Brett, I am curious as to how your views on guardianship have changed since you originally posted this article. What effect has reading autistic adults' blogs over the past two years had on your perspective?

I wrote a post last year, The Freedom to Make Mistakes, on civil rights and the guardianship issue. Many autistic adults and others commented on it.

Brett said...

abfh,

In principle, my views have not changed - guardianship should be a tool of last resort, not the default going in position.

In practice, my thoughts have evolved from that initial bit of concern and (yes, I'll say it) fear of what the future would hold. I remember your post from last year and couldn't agree more. In fact, I was thinking many of those same thoughts when I was reading John Robison's book "Look Me in the Eye" a couple of weeks ago.

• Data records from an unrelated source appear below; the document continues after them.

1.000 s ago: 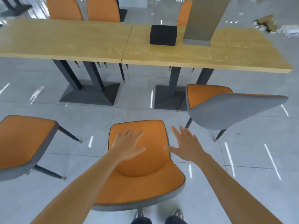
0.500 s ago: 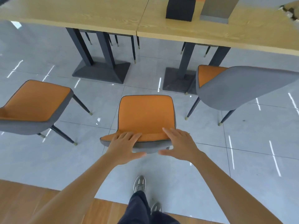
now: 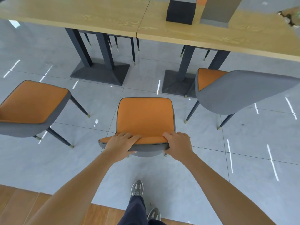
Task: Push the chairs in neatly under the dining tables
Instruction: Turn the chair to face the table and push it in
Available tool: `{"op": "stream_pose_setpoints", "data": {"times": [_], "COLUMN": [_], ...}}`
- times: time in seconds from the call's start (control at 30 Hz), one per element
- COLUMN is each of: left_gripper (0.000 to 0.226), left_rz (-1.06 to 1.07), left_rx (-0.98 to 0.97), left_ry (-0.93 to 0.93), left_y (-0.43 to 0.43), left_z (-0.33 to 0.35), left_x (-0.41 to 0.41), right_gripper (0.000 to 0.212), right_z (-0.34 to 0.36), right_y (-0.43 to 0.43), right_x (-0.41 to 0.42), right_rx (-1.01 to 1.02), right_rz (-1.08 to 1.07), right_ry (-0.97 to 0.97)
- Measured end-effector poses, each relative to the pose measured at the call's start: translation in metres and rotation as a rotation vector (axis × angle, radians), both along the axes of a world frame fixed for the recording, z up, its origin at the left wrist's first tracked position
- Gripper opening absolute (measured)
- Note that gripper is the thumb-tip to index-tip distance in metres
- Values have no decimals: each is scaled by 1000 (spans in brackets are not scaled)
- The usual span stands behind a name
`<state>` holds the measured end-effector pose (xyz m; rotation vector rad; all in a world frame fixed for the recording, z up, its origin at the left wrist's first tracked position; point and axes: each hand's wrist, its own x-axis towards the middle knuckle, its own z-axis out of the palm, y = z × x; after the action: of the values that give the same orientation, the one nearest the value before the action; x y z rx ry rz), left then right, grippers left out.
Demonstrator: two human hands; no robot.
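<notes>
An orange-and-grey chair (image 3: 145, 116) stands in the middle of the grey floor, a short way out from two wooden dining tables (image 3: 100, 15) pushed end to end. My left hand (image 3: 121, 144) grips the top edge of its backrest on the left. My right hand (image 3: 177, 144) grips the same edge on the right. A second chair (image 3: 30, 103) stands out to the left, turned at an angle. A third chair (image 3: 240, 91) on the right shows its grey back and sits partly under the right table (image 3: 211, 36).
Dark pedestal bases (image 3: 100, 72) hold up the tables. Legs of chairs on the far side show beneath them. A black box (image 3: 180, 12) and a grey upright stand (image 3: 217, 12) sit on the right table. My feet (image 3: 137, 188) stand on tile next to a wooden floor strip (image 3: 19, 203).
My hands went from hovering open above the seat to closing on the backrest's top edge. The view pulled back and tilted down, and the chair now sits further ahead of me.
</notes>
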<state>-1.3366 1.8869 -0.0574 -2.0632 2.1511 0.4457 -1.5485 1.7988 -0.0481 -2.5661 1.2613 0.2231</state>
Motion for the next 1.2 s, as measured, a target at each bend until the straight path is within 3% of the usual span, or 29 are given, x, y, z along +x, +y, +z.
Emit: {"op": "stream_pose_setpoints", "data": {"times": [0.33, 0.67, 1.2], "left_gripper": [62, 62, 63], "left_rz": [-88, -199, -143], "left_rx": [-30, -58, -68], "left_ry": [55, 43, 20], "left_y": [-83, -207, -405], "left_z": [-1, -3, -6], "left_x": [28, 48, 65], "right_gripper": [28, 36, 41], "right_z": [-6, -2, -5], "right_y": [-67, -175, -366], "right_x": [19, 34, 51], "right_rx": [-46, -35, -36], "right_rz": [-92, -154, -173], "right_ry": [11, 60, 35]}}
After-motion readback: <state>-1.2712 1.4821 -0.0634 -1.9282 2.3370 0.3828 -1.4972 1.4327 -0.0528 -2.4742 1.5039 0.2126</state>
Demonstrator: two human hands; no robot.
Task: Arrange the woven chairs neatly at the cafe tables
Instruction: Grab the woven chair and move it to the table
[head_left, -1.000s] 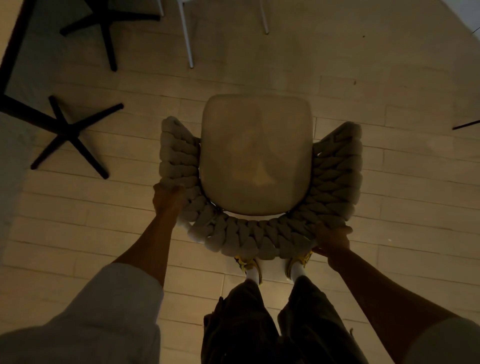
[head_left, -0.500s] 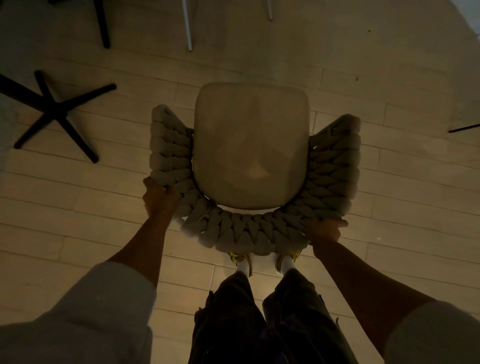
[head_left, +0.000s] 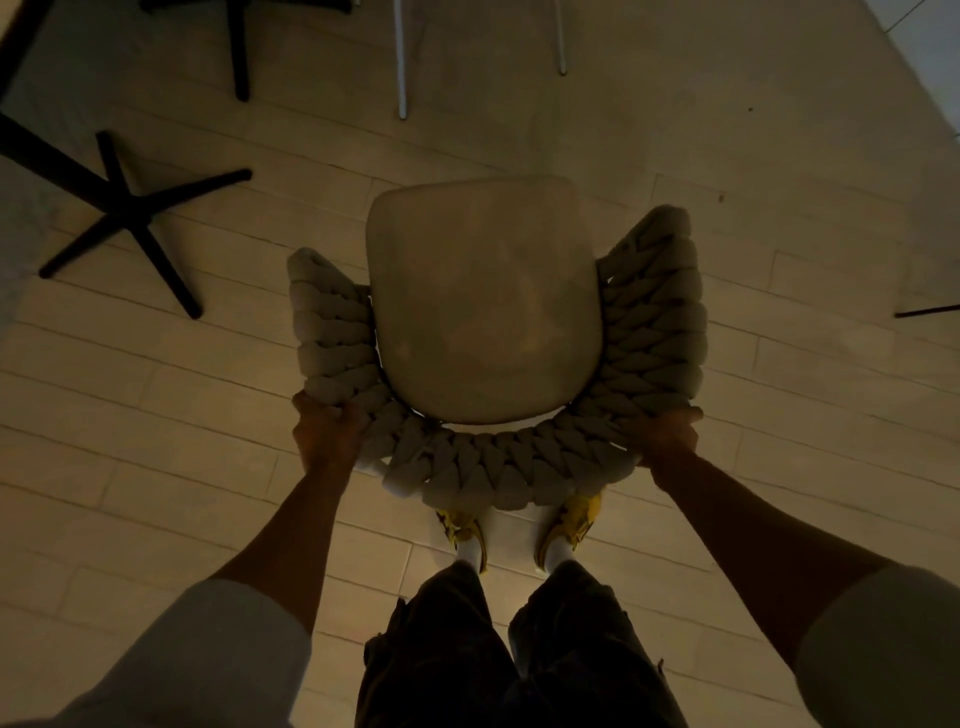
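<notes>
Head view: left hand (head_left: 327, 434) and right hand (head_left: 662, 436) still grasp the woven chair (head_left: 483, 301) by its braided back, turning it slightly toward the black table base (head_left: 124, 208), so it is not tucked in yet.

Both arms reach forward and down, almost straight. The forearms are bare and the pale sleeves (head_left: 208, 649) sit near the elbows. The left hand (head_left: 327, 434) grips the left rear corner of a pale woven chair (head_left: 483, 312) with a thick braided rope back, knuckles up and fingers curled into the braid. The right hand (head_left: 667, 436) holds the opposite rear corner in the same way, fingers wrapped over the weave. The two hands are well apart and about level with each other. Between the arms, both legs in dark trousers (head_left: 519, 649) stand close together, and the feet in yellow shoes (head_left: 571, 519) are partly hidden under the chair's back.
</notes>
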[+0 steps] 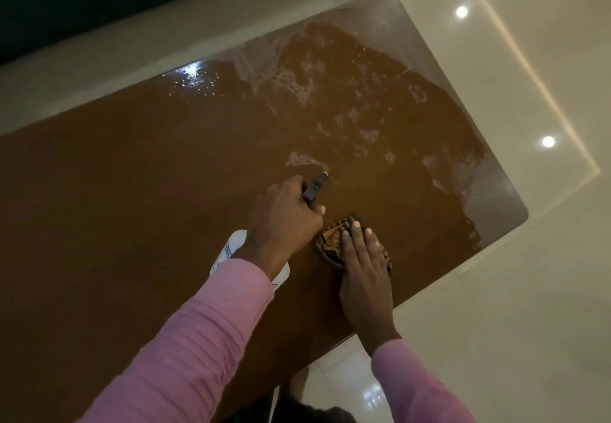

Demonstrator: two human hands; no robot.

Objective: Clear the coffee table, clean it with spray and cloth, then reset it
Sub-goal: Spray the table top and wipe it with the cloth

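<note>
Left hand grips spray bottle | right hand flat, pressing cloth onto coffee table

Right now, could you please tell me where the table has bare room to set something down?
The left half of the table, left of the left hand and bottle, is bare. Foam covers the far right end; the right hand and cloth crowd the near right edge.

Two long pink sleeves, seemingly of fine ribbed knit
</note>
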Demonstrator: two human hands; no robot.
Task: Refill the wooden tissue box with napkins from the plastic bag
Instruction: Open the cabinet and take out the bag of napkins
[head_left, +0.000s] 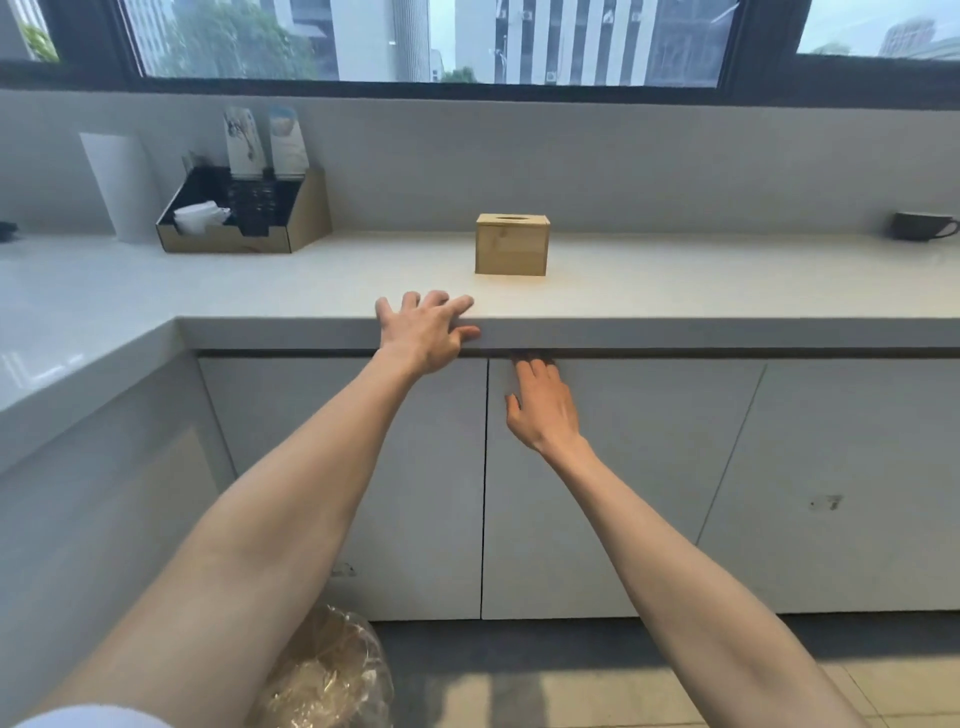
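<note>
The wooden tissue box (511, 244) stands upright on the white counter (675, 291), its oval top slot showing no napkin. My left hand (423, 332) rests with spread fingers on the counter's front edge, a little left of and nearer than the box, holding nothing. My right hand (543, 405) lies against the middle cabinet door (623, 493) below, fingertips tucked into the dark gap under the counter at the door's top edge. No napkin bag is in sight on the counter.
A cardboard organiser (244, 218) with packets and crumpled white paper sits at the back left. A dark mug (922, 227) stands far right. A bin lined with clear plastic (332, 675) is on the floor by my left arm. A window runs behind.
</note>
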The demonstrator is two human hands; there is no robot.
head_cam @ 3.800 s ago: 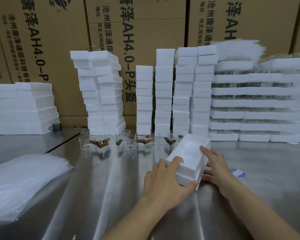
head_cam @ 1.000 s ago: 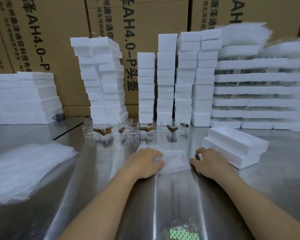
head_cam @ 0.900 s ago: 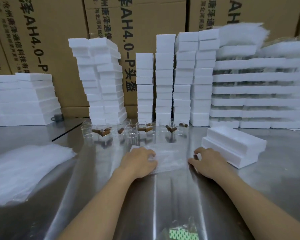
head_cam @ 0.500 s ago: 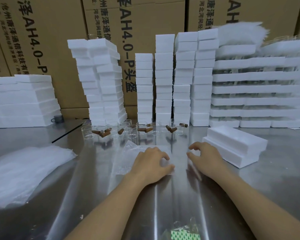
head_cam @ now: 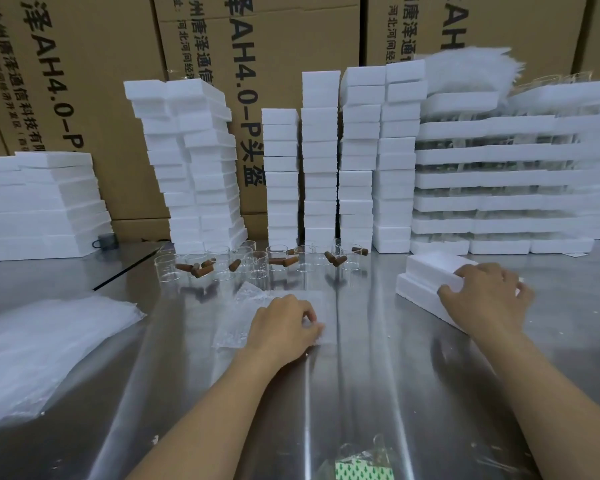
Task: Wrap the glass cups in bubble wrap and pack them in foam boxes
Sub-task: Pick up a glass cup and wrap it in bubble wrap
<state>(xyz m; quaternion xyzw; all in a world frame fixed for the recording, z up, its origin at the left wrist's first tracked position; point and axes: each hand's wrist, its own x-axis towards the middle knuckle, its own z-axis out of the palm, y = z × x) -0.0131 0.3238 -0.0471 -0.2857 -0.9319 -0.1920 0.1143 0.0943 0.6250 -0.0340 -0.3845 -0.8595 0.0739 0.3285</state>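
On the steel table (head_cam: 361, 393) directly ahead, my left hand (head_cam: 284, 327) lies on a bubble wrap sheet (head_cam: 239, 317), fingers curled and pinching it near its right edge. The sheet lies flat, clear and finely dimpled. My right hand (head_cam: 485, 299) grasps the foam box (head_cam: 426, 268), fingers curled over the upper half's near corner; the box is white, its upper half sitting offset on the lower. Beyond the sheet stand the glass cups (head_cam: 257, 265) in a loose row, clear with brown stub handles. A bubble wrap pile (head_cam: 42, 341) lies far left. Foam stacks (head_cam: 319, 161) line the rear against cardboard cartons (head_cam: 84, 81).
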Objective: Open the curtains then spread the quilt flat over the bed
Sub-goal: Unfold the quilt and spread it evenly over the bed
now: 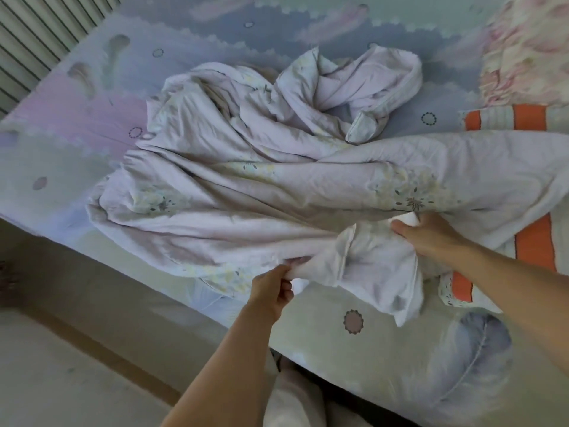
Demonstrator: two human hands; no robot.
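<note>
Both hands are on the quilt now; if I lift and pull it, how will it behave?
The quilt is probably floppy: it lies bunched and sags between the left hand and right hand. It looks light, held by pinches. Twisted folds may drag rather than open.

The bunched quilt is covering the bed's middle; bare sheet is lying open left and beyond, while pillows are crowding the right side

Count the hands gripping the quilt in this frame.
2. The left hand pinches the quilt at its near edge; the right hand grips a bunched fold further right. None hidden.
</note>
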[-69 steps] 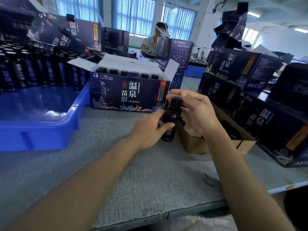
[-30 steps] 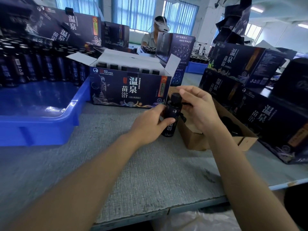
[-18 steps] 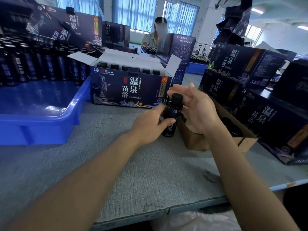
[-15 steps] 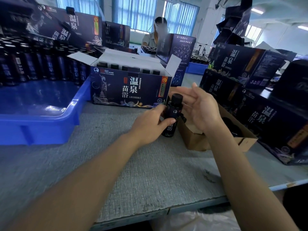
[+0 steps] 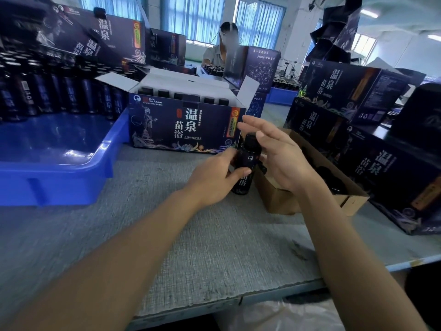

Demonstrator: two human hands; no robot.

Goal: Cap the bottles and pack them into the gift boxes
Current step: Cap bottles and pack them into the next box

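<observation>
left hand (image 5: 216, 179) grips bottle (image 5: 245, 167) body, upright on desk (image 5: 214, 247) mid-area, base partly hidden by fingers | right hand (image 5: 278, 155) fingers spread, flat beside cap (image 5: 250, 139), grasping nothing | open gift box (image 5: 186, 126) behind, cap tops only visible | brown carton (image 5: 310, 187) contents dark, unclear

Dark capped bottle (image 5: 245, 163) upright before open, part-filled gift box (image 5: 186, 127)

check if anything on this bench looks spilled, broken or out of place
No spill or breakage shows. The bottle stands upright on the table, capped, in the left hand; the right hand is open beside the cap. The gift box sits square, flaps open. A dark scuff marks the table mat.
</observation>
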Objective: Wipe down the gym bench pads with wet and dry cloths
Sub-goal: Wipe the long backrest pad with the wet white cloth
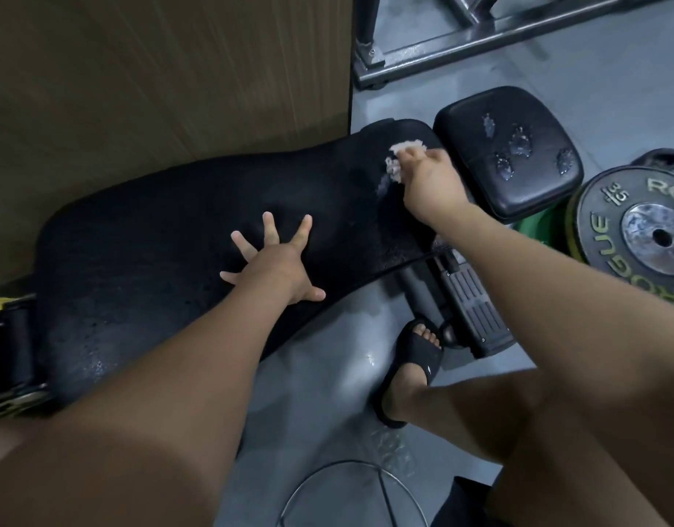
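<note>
A long black bench pad (168,245) runs from lower left to upper right, its surface damp and speckled. My left hand (274,260) lies flat on its middle with the fingers spread. My right hand (428,180) is shut on a pale wet cloth (398,161) and presses it on the pad's far right end. Just beyond lies the smaller black seat pad (476,165), with several patches of foam or water on it.
A wooden panel (156,70) stands behind the bench. Weight plates (639,230) lie stacked at right. A steel rack base (461,43) sits at top. My sandalled foot (415,363) stands on the grey floor by the bench's frame (476,310). A wire ring (350,492) lies below.
</note>
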Motion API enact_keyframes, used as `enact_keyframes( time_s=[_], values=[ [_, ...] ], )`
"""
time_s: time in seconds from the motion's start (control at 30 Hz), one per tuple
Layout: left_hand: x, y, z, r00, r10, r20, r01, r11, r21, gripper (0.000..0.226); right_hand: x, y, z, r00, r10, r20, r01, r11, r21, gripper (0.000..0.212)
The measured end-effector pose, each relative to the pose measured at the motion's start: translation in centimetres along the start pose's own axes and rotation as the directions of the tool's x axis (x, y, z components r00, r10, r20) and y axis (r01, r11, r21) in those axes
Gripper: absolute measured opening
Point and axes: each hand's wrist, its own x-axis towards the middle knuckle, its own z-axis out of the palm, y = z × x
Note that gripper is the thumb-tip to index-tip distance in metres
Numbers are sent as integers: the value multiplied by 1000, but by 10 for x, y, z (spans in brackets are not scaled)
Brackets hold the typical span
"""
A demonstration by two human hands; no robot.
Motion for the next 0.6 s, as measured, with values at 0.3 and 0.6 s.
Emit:
enact_keyframes(
  time_s=[0.3,0.6],
  values=[
    [6,-3,1,1000,2,-9,-2,1000,-11,127,-90,-27,24,947,-302,-108,312,946,85,33],
    [5,-5,0,1000,10,-15,-10,1000,-12,127,-5,-35,12,993,-104,-55,102,994,-45,38]
  ],
)
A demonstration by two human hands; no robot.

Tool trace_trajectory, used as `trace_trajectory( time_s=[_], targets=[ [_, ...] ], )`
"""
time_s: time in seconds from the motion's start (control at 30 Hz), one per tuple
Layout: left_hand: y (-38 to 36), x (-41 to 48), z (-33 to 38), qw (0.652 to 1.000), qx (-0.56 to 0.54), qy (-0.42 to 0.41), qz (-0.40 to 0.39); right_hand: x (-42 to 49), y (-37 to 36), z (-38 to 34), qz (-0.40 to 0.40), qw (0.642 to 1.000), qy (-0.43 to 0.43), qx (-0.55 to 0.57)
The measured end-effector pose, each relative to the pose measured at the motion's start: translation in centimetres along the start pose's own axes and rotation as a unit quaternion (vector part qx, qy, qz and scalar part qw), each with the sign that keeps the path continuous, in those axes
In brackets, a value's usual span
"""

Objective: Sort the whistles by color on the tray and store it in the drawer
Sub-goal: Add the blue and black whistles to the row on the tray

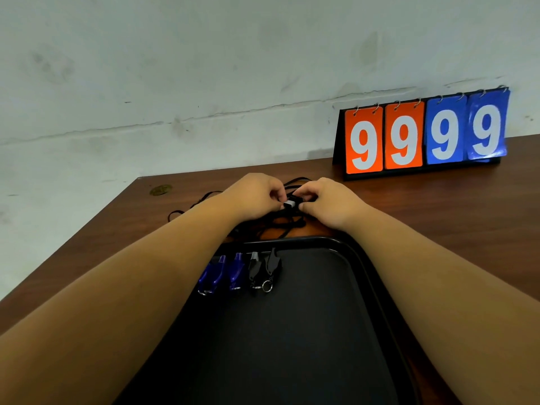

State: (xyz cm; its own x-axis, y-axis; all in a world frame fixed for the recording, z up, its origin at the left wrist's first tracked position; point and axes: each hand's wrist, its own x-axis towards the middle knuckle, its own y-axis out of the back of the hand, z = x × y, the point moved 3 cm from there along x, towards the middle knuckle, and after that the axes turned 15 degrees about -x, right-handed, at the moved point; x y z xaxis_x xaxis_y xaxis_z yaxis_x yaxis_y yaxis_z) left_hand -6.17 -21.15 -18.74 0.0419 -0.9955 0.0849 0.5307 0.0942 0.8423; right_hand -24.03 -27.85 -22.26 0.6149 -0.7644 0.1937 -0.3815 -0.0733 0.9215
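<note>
1. Left hand (257, 197) and right hand (330, 200): fingers of both curled, together pinching one small held whistle (290, 203) near the table's far edge. It is glossy black plastic with a pale silvery end.
2. Beneath it lies a tangle of black cords (280, 226), thin and woven, with loops trailing toward the far-left corner.
3. Tray (321, 331): matte black, rounded corners, raised rim. It sits toward the near edge, just short of the cords.
4. Row along the tray's far rim: two blue whistles (211, 276), translucent, then two black whistles (254, 271), opaque, with tapered mouthpieces pointing away. One carries a metal split ring (266, 286).
5. Table (438, 229): smooth dark-brown wood grain.
6. Scoreboard (423, 135) at the far-right edge: wire-ringed flip cards, two orange and two blue, all showing 9.
7. Wall (175, 68): off-white, stained, with a long crack.
</note>
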Motion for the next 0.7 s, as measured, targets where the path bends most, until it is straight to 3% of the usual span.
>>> trace_trajectory(
  time_s=[0.33, 0.7],
  targets=[
    [0.9, -1.1, 0.5, 0.998, 0.029, 0.033, 0.036, -0.4, 0.6, -0.1, 0.03, 0.999, -0.016, 0.02],
    [4.2, -3.9, 0.7, 0.989, 0.033, 0.102, 0.104, -1.2, 1.7, 0.8, 0.042, 0.981, -0.099, 0.16]
  ],
)
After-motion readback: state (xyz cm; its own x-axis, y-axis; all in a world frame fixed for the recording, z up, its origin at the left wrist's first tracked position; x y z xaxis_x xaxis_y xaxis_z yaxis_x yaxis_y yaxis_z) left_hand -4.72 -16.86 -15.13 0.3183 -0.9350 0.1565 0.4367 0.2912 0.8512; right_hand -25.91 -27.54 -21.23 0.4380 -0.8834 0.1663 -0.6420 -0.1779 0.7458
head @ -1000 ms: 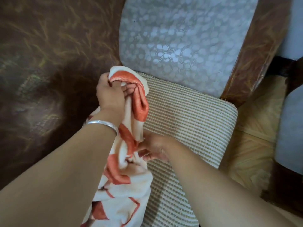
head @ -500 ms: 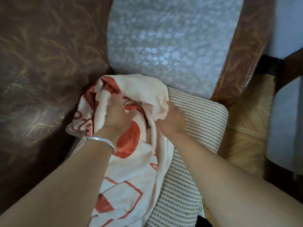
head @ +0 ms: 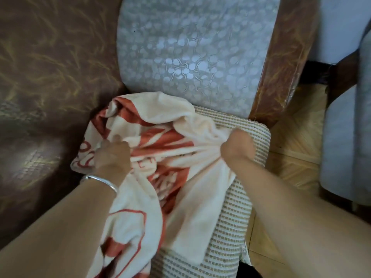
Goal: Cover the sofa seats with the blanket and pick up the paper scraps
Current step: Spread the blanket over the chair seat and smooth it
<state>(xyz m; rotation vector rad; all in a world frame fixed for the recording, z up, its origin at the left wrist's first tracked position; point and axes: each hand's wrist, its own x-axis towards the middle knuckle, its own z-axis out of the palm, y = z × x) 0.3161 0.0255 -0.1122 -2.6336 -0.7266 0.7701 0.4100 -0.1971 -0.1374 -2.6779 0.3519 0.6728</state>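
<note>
Head view: left hand (head: 112, 155) has its fingers curled, gripping a bunch of the blanket (head: 160, 121). Right hand (head: 236, 145) is fisted on a gathered fold of it. Blanket lies crumpled between and under both hands on the woven seat cushion (head: 230, 213), trailing down past the left wrist. Cushion is bare just right of the right hand. Grey backrest (head: 190, 57) sits beyond both hands. Silver bracelet (head: 100, 180) on the left wrist.

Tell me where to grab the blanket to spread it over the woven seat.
Probably grip the blanket at its cream right-hand border, where the right hand bunches it, coming from above and pulling toward the bare seat mat. Folds fan out from that spot; the left hand holds the other side.
</note>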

I think part of the challenge for parents of autistic children today is that we do know more about it, that we do spend more time with our kids in general. Maybe this is good, maybe this is bad. But either way, it makes it that much harder to "let go" when the time comes. (The media messages along the lines of "your kid will need support forever" surely don't help.)

So to answer your question, reading the blogs (and books) of autistic adults has had a very positive effect on my perspective, and I have high hopes for my son when he ventures out into the world.

abfh said...

Thanks Brett. I agree that today's parents are more concerned because they spend so much time helping their kids to navigate a world that is much more complex than the one they grew up in; and I'd say that is true of parents in general, not just parents of autistic kids.